*Activity:* All lines from the one with "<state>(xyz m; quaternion" to the end of the material, both included, are to be written out exactly and without anything else.

*Information supplied:*
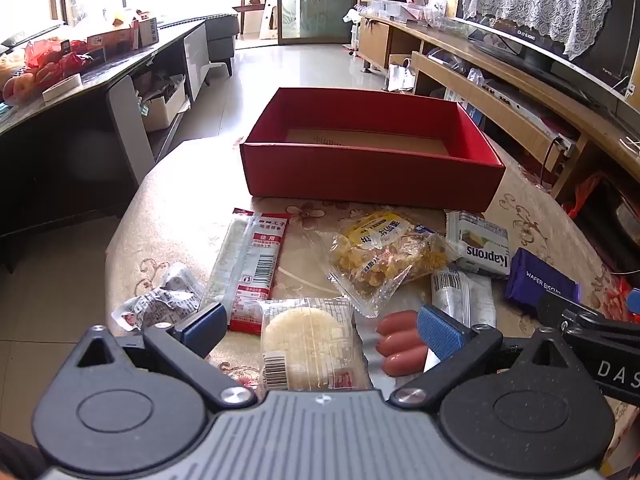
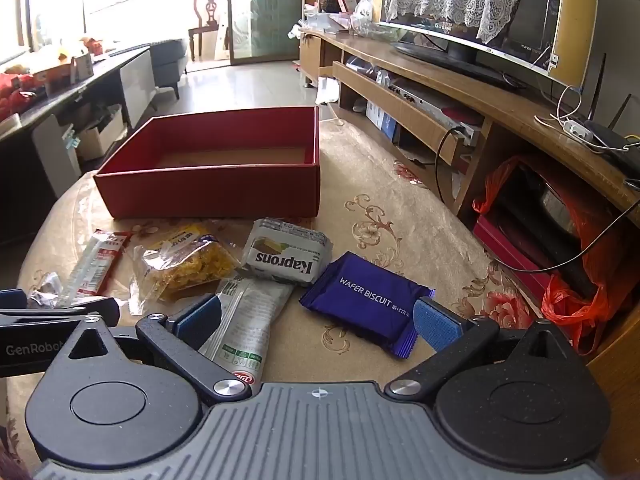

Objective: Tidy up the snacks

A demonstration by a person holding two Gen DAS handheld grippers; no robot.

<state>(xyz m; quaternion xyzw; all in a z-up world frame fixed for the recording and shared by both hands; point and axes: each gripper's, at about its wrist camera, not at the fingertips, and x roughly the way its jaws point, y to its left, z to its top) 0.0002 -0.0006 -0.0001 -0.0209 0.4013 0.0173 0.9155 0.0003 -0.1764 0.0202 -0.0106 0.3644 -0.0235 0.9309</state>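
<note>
An empty red box (image 1: 372, 184) (image 2: 208, 192) stands at the far side of the round table. Snack packets lie in front of it: a long red-and-white stick pack (image 1: 250, 268), a yellow crisp bag (image 1: 384, 258) (image 2: 186, 266), a Kaprons wafer pack (image 1: 480, 246) (image 2: 286, 252), a purple wafer biscuit (image 2: 366, 300) (image 1: 538, 280), a round cake in clear wrap (image 1: 306, 340) and small sausages (image 1: 400, 342). My left gripper (image 1: 320, 326) hovers open over the cake and sausages. My right gripper (image 2: 318, 320) hovers open, the purple biscuit just left of its right finger.
A crumpled silver wrapper (image 1: 160, 300) lies at the table's left edge. A grey-white pouch (image 2: 244, 328) lies under my right gripper's left finger. A TV cabinet (image 2: 460, 92) runs along the right, a dark counter (image 1: 100, 76) along the left. An orange bag (image 2: 572, 300) sits by the cabinet.
</note>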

*Response to this exercise:*
<state>(xyz m; quaternion xyzw; all in a z-up world frame fixed for the recording and shared by both hands; point and axes: each gripper's, at about its wrist camera, not at the fingertips, and x roughly the way its jaws point, y to its left, z to its top) 0.0002 -0.0006 -0.0001 -0.0209 0.4013 0.0173 0.9155 0.0003 -0.1764 0.0202 -0.0106 0.3644 -0.0235 0.9309</state>
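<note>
An empty red box (image 1: 372, 184) (image 2: 208, 192) stands at the far side of the round table. Snack packets lie in front of it: a long red-and-white stick pack (image 1: 250, 268), a yellow crisp bag (image 1: 384, 258) (image 2: 186, 266), a Kaprons wafer pack (image 1: 480, 246) (image 2: 286, 252), a purple wafer biscuit (image 2: 366, 300) (image 1: 538, 280), a round cake in clear wrap (image 1: 306, 340) and small sausages (image 1: 400, 342). My left gripper (image 1: 320, 326) hovers open over the cake and sausages. My right gripper (image 2: 318, 320) hovers open, the purple biscuit just left of its right finger.
A crumpled silver wrapper (image 1: 160, 300) lies at the table's left edge. A grey-white pouch (image 2: 244, 328) lies under my right gripper's left finger. A TV cabinet (image 2: 460, 92) runs along the right, a dark counter (image 1: 100, 76) along the left. An orange bag (image 2: 572, 300) sits by the cabinet.
</note>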

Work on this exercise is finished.